Guillaume Vissac • t • 03

Nous somme très honorés d’accueillir pour l’été une série de Guillaume Vissac intitulé t. Guillaume Vissac est auteur et éditeur. Il est l’une des valeurs sûres de la littérature à venir. Il publie ses textes ainsi que son journal et une traduction quotidienne d’Ulysse de Joyce sur son site Fuir est une pulsion.
A suivre tous les jeudis.

 

un chien ou une bête

Celui-là est simple. On écoutait savoir en quoi celui-là était plus simple qu’aucun autre rêve que chacun d’entre nous on aurait pu avoir à sa place. À force de marcher en file indienne sans savoir où aller on avait fini par parler à voix haute et raconter des rêves qui nous avait léchés durant la nuit. Ce n’était pas encore ritualisé ni rien. Ça le deviendra. C’est spontané. C’est l’action d’émettre un geste, le geste de dire. Celui-là est simple, il dira. Ça se passe dans un building, c’est dans un grand bureau.
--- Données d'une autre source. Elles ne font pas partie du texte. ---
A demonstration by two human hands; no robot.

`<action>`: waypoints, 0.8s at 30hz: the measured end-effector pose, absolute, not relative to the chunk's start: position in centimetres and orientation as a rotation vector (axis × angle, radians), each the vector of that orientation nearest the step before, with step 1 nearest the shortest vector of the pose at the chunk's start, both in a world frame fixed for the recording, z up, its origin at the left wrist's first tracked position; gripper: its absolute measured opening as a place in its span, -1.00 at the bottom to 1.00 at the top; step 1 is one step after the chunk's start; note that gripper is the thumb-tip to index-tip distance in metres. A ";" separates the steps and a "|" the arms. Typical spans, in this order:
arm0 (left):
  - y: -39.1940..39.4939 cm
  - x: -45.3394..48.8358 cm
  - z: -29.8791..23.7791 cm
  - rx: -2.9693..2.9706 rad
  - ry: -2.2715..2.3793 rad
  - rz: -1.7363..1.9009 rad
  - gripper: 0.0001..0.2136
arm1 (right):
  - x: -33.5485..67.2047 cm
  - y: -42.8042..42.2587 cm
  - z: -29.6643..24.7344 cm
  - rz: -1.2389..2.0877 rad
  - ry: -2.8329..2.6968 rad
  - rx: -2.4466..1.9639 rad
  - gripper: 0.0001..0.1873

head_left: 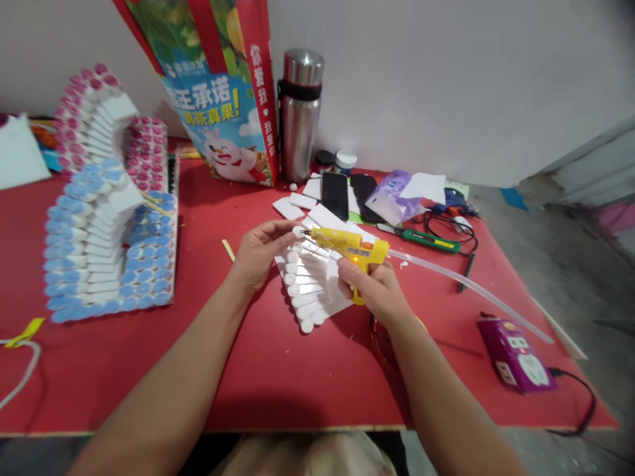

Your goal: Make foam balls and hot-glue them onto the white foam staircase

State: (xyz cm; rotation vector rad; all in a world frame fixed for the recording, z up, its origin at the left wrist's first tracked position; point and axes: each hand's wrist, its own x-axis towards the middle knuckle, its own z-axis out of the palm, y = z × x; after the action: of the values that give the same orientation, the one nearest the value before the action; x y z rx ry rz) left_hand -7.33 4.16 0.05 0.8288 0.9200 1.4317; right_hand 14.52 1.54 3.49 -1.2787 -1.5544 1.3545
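My right hand (370,287) is wrapped round the handle of a yellow hot glue gun (342,243), with a long clear glue stick (466,285) trailing from its back. The nozzle points left and meets a small white disc (298,232), which my left hand (260,254) pinches between thumb and fingers. Below both hands lies a white fan-shaped piece (310,291) of card strips, edged with round white discs. To the left stand similar curved pieces, one tipped with blue discs (84,225) and one with pink discs (74,132).
A steel thermos (300,119) and a printed bag (223,112) stand against the wall. Two phones (335,196), a purple packet (397,197) and a green-handled cutter (430,240) lie behind the glue gun. A purple power box (516,357) with a cable sits at right.
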 end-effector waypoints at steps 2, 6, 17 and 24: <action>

Je suis censé appeler au téléphone quelqu’un (c’est un truc d’entreprise c’est quelqu’un d’important) et lui donner mon nom. Avant qu’on me passe le téléphone je révise sur un carnet pour savoir quel est le nom que moi je dois lui donner. C’était tout. Il a fini comme ça. Effectivement, c’était simple. Quelqu’un a pissé sur les mûres au niveau du sol, elles sont toutes goutteleuses. Du coup, on ne peut pas les bouffer. C’est un chien ou une bête, il dira, encore un pied dans le rêve et l’autre entre le rêve et là et tout simplement pas ravi qu’on revienne si rapidement à la vie matérielle. Très simple. Mais non, a dit une voix de fille, c’est humain. Il y a des mûres mangées dans ce bourbier de ronces. Quelqu’un veut dire pourtant mais on ne l’entend pas. Moi peut-être. Le soleil se prend dedans, c’est de l’onde, c’est de l’ombre. J’avais faim. Quelqu’un est venu me toucher les épaules. C’était plein de tendresse ou de tristesse, ce geste, et le soleil a viré de bord à cause des branches qui pliaient quand on marchait près d’eux, les arbres, et que les arbres chuchotaient sur le passage des corps en file indienne (nos corps). Je vais me retourner. Il y a toujours cette main dans mes épaules pendant qu’on marche en file indienne, nous tous, alors je vais me retourner. Mais c’est pas de la tristesse. C’est pas la faim non plus. C’est beaucoup plus simple que tout ça.